A drop-in replacement for librosa with significantly faster feature extraction, batch analysis, and built-in perceptual features for playlist generation.

sonara — from Latin sonare, "to sound, to resonate"

Installation

pip install sonara

Requires Python 3.9+. Pre-built wheels available for Linux, macOS (Intel & Apple Silicon), and Windows.

Build from source:

git clone https://github.com/kkollsga/sonara.git
cd sonara
pip install maturin
maturin develop --release

Quick Start

import sonara
import numpy as np

# Load audio
y, sr = sonara.load("track.mp3", sr=22050)

# STFT
D = sonara.stft(y)
S_db = sonara.amplitude_to_db(np.abs(D))

# Mel spectrogram + MFCC
mel = sonara.melspectrogram(y=y, sr=22050.0)
mfcc = sonara.mfcc(y=y, sr=22050.0, n_mfcc=13)

# Beat tracking
tempo, beats = sonara.beat_track(y=y, sr=22050)

# Chroma
chroma = sonara.chroma_stft(y=y, sr=22050.0)

# Pitch estimation
f0, voiced, prob = sonara.pyin(y, fmin=65.0, fmax=2093.0, sr=22050)

Analysis Pipeline

sonara includes a fused analysis pipeline that extracts all features in a single optimized pass.
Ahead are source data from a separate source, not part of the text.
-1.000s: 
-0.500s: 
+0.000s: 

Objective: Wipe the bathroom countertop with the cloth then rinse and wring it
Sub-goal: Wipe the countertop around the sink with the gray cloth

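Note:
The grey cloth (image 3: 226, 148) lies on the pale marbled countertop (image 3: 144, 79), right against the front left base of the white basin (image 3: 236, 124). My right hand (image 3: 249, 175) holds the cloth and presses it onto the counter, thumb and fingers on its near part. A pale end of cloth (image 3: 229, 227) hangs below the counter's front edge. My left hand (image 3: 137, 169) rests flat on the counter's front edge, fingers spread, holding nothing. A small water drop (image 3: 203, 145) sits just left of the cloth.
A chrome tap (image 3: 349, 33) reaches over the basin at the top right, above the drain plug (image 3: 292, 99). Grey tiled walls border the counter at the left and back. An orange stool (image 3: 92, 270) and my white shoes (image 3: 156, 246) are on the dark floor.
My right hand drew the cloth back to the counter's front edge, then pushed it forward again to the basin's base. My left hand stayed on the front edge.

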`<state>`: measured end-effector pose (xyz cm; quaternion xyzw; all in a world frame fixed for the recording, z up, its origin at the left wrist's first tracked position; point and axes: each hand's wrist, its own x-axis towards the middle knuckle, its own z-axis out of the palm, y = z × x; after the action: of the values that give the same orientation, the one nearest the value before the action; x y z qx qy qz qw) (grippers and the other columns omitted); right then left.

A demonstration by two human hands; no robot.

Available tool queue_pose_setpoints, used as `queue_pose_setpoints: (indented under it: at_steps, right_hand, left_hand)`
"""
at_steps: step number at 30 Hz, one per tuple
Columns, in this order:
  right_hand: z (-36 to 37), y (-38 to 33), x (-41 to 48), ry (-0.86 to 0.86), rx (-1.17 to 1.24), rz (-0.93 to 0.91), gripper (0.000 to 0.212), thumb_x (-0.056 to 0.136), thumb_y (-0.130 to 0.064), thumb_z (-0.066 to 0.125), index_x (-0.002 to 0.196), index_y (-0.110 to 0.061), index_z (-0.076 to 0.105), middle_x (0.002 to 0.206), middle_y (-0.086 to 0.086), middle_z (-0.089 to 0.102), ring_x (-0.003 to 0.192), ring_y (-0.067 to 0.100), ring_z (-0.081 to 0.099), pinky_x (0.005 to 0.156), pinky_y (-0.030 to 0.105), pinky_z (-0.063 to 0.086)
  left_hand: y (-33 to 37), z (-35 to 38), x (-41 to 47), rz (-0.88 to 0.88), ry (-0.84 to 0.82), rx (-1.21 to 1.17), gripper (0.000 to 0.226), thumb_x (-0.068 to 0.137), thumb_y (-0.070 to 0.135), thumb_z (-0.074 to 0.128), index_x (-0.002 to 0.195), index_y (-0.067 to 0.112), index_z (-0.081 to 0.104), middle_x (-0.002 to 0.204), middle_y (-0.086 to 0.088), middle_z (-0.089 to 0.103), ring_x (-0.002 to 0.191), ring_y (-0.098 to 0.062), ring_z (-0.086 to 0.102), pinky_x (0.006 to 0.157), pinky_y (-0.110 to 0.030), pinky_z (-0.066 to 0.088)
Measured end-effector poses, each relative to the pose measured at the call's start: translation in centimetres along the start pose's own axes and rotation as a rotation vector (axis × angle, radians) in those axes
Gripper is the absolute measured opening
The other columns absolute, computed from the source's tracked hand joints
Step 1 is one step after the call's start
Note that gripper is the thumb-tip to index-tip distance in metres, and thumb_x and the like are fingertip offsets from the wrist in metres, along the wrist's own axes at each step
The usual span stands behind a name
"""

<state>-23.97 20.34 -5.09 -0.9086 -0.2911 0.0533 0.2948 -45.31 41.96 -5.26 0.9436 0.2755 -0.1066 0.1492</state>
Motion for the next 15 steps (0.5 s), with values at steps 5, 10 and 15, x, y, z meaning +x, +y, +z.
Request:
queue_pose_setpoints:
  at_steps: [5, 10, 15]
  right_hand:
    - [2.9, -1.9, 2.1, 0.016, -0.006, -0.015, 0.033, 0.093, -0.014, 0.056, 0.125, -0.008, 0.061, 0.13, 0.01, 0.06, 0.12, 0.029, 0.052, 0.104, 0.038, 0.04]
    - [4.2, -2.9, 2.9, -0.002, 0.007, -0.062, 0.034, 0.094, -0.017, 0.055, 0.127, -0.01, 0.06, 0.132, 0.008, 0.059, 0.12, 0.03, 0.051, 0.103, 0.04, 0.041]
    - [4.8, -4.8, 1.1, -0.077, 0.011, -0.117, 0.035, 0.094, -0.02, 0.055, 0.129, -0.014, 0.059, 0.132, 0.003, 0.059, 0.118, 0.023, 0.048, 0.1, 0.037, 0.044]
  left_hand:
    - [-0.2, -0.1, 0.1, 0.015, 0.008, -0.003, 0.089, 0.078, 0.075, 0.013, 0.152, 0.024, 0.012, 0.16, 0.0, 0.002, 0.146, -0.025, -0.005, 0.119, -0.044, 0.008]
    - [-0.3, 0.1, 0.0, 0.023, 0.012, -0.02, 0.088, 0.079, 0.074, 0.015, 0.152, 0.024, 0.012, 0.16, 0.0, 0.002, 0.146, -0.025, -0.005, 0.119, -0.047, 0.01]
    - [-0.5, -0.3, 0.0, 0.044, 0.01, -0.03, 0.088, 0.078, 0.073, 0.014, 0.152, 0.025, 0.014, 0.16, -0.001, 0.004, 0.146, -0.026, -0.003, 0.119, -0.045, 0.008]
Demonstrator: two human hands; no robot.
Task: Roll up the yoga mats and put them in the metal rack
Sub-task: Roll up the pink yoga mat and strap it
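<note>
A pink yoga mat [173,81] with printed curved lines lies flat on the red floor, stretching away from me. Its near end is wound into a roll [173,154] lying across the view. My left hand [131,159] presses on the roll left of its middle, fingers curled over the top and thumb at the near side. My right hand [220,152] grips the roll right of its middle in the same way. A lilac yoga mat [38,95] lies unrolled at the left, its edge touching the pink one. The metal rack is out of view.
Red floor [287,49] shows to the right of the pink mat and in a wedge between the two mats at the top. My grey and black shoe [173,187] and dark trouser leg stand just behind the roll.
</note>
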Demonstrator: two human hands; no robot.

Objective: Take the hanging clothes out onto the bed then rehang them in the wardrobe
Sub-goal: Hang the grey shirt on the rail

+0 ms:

Three modes control the depth of analysis:

Modes

Mode Features Time (10s track) Use case
compact 11 core features ~1.2 ms Fast scanning, metadata
playlist 22+ features incl. perceptual ~3.3 ms Playlist generation, music discovery
playlist + accurate Same features, higher precision ~12 ms When accuracy matters more than speed

Compact mode (default)

Core signal features, always computed:

r = sonara.analyze_file("track.mp3", mode="compact")

r['bpm']                    # Tempo (BPM)
r['beats']                  # Beat frame positions
r['onset_frames']           # Onset positions
r['onset_density']          # Onsets per second
r['rms_mean']               # Average loudness (RMS)
r['rms_max']                # Peak loudness (RMS)
r['loudness_lufs']          # Integrated loudness (LUFS, ITU-R BS.1770-4)
r['dynamic_range_db']       # Loudness range (p95 - p5, dB)
r['spectral_centroid_mean'] # Brightness (Hz)
r['zero_crossing_rate']     # Percussiveness proxy
r['duration_sec']           # Track length

Playlist mode

Everything for playlist generation: spectral features, MFCCs (timbre fingerprint), chroma (harmony), plus perceptual features:

r = sonara.analyze_file("track.mp3", mode="playlist")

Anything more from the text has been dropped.